Human Health: The Human Health Segment is classified into seven principal
product groups: (1) Active Pharmaceutical Ingredients, (2) Pharmaceutical
Intermediates, (3) Imaging Chemicals, (4) Personal Care Ingredients, (5)
Biomedical Urethanes, (6) Catalysts, and (7) Other. These products are sold to a
diverse group of more than 1,100 customers, with one customer, a distributor
representing multiple customers, accounting for 14.8% of 2001 sales in this
segment. Many of these products are also sold through agents.
This table summarizes the gross sales for this product segment.
$ %
2001 2000 CHANGE CHANGE
-------- -------- ------- ------
Active Pharmaceutical Ingredients.......... $174,483 $171,174 $ 3,309 2%
Pharmaceutical Intermediates............... 30,542 29,527 1,015 3
Personal Care Ingredients.................. 21,011 15,512 5,499 35
Imaging Chemicals.......................... 8,478 7,842 636 8
Biomedical Urethanes....................... 2,491 2,784 (293) (11)
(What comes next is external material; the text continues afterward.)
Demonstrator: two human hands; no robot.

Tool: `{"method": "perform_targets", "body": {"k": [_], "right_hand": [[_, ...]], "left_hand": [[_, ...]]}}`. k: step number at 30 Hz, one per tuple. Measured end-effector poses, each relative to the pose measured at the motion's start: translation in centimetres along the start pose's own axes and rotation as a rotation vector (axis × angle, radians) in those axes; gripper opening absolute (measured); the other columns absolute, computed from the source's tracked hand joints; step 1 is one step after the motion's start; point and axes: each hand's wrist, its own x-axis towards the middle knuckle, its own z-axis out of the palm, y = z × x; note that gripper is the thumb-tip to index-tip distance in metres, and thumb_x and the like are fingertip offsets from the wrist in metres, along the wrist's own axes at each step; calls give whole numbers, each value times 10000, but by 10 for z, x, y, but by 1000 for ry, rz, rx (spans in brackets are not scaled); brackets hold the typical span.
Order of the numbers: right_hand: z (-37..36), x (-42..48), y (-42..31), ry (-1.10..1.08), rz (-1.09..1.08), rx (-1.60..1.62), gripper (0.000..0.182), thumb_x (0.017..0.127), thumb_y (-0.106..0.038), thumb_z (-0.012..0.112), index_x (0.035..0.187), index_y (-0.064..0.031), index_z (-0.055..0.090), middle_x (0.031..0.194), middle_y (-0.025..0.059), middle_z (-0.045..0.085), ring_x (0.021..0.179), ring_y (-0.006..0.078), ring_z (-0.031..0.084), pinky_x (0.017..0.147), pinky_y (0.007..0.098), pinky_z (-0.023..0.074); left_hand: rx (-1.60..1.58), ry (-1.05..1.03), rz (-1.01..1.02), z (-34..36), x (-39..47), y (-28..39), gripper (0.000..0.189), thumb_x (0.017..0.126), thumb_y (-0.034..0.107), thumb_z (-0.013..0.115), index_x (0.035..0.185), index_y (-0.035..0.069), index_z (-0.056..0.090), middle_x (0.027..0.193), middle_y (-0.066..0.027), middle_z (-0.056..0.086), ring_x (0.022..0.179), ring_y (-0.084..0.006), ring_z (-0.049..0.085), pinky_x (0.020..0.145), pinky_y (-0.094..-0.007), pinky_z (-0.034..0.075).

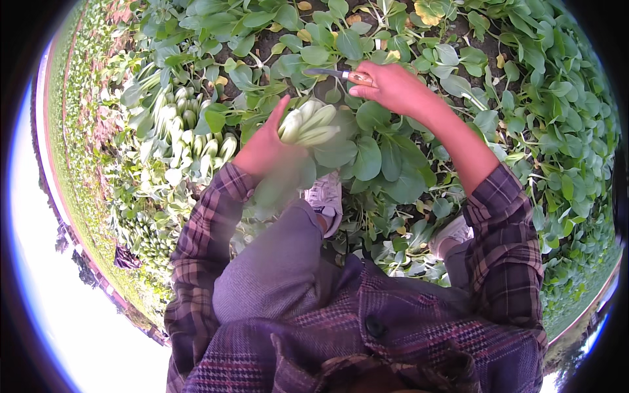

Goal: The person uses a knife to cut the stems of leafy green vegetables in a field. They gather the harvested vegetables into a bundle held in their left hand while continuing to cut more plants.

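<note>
My left hand [272, 142] is closed around a bunch of leafy greens that look like bok choy [312, 123], its pale stem ends turned to the right. Part of that hand and the leaves below it are blurred. In my right hand [385, 88] is a small knife, gripped by its wooden handle [361, 78]. The knife's blade [324, 72] points left, above the held bunch and apart from it. Under both hands grow broad-leaved green plants [388, 157]. Left of my left hand lies a pile of cut bok choy [184, 123], pale stems showing.
Dense rows of green plants [560, 123] stand on the right. Yellowed leaves [430, 12] and dark soil show among the plants ahead. Farther back on the left are another heap of greens [152, 238] and a dark plastic bag [127, 258]. My shoes [324, 196] rest among leaves.
</note>
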Motion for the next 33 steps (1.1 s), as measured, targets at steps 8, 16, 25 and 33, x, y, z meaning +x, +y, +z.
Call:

Catalysts.................................. 5,553 7,035 (1,482) (21)
Other...................................... 437 12 425 N/A
-------- -------- -------
Total Human Health............... $242,995 $233,886 $ 9,109 4%
======== ======== ======= ===
Human Health sales of $242,995 increased $9,109 (4%) despite the
unfavorable effects of foreign currency which reduced sales by 2.2%.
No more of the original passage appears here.